Jika pembagian kerja bertambah kompleks, suatu tanda bahwa kapasitas masyarakat semakin tinggi. Solidaritas didasarkan pada hubungan saling ketergantungan antara kelompok-kelompok masyarakat yang telah mengenal pengkhususan. Otonomi sejenis, juga menjadi ciri dari bagian/kelompok-kelompok masyarakat. Otonomi sejenis dapat diartikan dengan kepandaian/keahlian khusus yang dimiliki seseorang secara mandiri, sampai pada batas-batas tertentu. Contoh: tukang roti, tukang sepatu, tukang bubut, tukang las, ahli mesin, ahli listrik dan ahli dinamo, mereka dapat bekerja secara mandiri.

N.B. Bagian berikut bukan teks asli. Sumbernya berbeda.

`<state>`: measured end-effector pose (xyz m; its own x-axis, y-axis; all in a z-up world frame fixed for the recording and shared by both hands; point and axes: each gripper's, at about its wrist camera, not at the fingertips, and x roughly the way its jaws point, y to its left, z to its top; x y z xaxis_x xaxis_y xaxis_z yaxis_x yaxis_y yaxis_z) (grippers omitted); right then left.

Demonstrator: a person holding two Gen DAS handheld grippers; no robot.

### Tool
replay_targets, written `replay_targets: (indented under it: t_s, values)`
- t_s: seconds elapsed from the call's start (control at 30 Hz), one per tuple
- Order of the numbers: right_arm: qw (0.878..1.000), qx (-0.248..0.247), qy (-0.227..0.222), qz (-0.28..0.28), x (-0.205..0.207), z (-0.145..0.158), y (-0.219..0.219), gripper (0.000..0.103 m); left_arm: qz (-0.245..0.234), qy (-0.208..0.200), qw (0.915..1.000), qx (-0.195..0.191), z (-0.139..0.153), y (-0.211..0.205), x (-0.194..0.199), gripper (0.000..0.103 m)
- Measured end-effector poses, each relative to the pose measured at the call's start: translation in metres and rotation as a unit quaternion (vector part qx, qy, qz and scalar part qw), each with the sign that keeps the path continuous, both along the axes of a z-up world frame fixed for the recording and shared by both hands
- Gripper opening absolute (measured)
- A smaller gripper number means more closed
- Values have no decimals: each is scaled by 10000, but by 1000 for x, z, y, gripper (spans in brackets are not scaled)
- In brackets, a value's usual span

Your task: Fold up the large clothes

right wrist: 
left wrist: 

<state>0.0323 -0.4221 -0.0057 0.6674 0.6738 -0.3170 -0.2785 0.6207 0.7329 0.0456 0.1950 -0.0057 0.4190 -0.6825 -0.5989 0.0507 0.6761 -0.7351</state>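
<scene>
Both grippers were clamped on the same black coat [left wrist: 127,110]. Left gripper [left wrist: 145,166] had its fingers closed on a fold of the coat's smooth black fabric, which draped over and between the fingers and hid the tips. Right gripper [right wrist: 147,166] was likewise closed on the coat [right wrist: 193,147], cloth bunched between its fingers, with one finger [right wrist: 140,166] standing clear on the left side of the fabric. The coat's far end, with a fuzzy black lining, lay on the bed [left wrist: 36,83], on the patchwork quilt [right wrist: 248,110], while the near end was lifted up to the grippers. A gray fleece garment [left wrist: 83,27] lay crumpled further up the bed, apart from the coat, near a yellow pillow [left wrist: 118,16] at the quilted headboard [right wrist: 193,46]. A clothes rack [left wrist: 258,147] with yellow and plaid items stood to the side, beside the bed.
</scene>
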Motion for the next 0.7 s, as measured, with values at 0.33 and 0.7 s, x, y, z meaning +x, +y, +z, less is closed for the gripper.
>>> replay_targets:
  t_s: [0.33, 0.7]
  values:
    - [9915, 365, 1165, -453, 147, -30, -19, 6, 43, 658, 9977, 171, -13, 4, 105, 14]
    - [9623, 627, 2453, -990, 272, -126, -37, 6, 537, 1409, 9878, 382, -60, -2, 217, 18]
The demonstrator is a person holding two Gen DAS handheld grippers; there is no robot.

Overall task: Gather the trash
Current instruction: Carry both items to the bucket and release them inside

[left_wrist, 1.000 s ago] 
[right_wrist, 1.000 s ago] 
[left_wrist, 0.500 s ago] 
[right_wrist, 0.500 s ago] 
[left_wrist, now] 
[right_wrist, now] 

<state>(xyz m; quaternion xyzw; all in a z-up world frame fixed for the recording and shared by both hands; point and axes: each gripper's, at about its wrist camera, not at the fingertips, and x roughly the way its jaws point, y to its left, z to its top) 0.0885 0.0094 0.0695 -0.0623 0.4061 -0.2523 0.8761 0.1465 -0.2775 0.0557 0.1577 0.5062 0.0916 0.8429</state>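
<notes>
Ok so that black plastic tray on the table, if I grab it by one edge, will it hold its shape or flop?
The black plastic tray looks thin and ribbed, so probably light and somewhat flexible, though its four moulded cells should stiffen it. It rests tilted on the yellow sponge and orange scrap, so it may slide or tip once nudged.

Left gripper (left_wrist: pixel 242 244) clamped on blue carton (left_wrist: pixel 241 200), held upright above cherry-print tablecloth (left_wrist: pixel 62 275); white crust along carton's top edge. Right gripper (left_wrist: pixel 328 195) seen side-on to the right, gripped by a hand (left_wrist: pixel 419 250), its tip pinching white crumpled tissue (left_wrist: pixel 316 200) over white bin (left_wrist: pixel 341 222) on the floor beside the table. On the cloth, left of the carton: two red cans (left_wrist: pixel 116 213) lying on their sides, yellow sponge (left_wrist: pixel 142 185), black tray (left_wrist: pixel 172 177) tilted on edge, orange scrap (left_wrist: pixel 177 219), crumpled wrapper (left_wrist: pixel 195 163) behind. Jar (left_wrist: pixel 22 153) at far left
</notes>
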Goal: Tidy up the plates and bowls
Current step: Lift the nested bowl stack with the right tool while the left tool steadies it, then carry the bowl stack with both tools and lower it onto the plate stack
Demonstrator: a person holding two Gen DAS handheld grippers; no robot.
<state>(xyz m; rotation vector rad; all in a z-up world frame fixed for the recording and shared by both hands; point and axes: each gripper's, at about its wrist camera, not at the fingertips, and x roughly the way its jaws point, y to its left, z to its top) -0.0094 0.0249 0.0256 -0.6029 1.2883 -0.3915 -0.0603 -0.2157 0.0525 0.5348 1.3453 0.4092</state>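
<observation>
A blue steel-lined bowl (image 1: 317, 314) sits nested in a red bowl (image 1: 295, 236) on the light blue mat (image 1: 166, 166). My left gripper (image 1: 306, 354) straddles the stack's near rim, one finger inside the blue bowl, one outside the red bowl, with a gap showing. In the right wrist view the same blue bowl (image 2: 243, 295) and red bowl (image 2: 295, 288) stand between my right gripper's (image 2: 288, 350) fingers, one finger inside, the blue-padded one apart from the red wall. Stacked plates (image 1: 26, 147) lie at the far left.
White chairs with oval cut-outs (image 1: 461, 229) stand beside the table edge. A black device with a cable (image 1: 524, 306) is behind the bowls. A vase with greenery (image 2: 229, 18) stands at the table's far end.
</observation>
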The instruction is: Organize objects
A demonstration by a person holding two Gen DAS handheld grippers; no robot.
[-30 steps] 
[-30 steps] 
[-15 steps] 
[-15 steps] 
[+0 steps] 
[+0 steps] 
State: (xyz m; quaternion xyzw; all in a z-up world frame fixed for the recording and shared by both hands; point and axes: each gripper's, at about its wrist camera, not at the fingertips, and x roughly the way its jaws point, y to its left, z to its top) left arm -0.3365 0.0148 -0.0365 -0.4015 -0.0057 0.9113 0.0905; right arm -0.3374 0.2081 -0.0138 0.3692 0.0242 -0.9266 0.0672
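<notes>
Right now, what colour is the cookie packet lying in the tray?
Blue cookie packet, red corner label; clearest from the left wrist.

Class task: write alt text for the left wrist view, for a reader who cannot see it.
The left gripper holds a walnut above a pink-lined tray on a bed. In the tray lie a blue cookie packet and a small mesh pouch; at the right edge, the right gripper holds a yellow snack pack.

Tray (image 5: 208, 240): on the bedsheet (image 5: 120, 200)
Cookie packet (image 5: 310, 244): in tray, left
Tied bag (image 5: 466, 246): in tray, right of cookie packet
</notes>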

D.   FAKTOR FAKTOR YANG MEMPENGARUHI PERTUMBUHAN

Dalam pertumbuhan itu ada bermacam-macam aliran, namun pada garis besarnya dapat digolongkan ke dalam tiga golongan, yaitu:
1.    Pendirian Nativistik
Menurut para ahli dari golongan ini berpendapat, bahwa pertumbuhan individu itu semata-mata ditentukan oleh faktor-faktor yang dibawa sejak lahir. Seperti kemiripan antara orang tua dengan anaknya. Misalnya seorang ayah memiliki keahlian dibidang seni lukis maka kemungkinan besar anaknya juga menjadi pelukis. Tetapi hal ini akan menimbulkan keragu-raguan apakah kesamaan antara orang tua dan anaknya benar-benar disebabkan oleh pembawaan sejak lahir ataukan mungkin karena adanya fasilitas-fasilitas atau hal-hal lain yang dapat memberikan dorongan kearah kemajuannya.
2.    Pendirian Emperistik dan Environmentalistik
Pendirian ini berlawanan dengan pendapat nativistik. Para ahli berpendapat, bahwa dasar dalam pertumbuhan individu dan lebih menekankan pada lingkungan dan konsekuensinya hanya lingkunganlah yang banyak dibicarakan. Pendirian semacam ini biasa disebut pendirian yang environmentalistik. Sehingga dapat dikatakan bahwa pendirian ini pada hakikatnya adalah kelanjutan dari paham emperisme.
3.    Pendirian Konvergensi dan Interaksionisme
Kebanyakan para ahli mengakui pendirian konvergensi dengan modifikasi seperlunya. Suatu modifikasi yang terkenal yang sering dianggap sebagai perkembangan lebih jauh konsepsi konvergensi ialah konsepsi interaksionisme yang berpandangan dinamis yang menyatakan bahwa interaksi dasar dan lingkungan dapat menentukan pertumbuhan individu. Nampak lain dengan konsepsi konvergensi yang berpandangan statis yaitu menganggap pertumbuhan individu itu ditentukan oleh dasar (bakat) dan lingkungan.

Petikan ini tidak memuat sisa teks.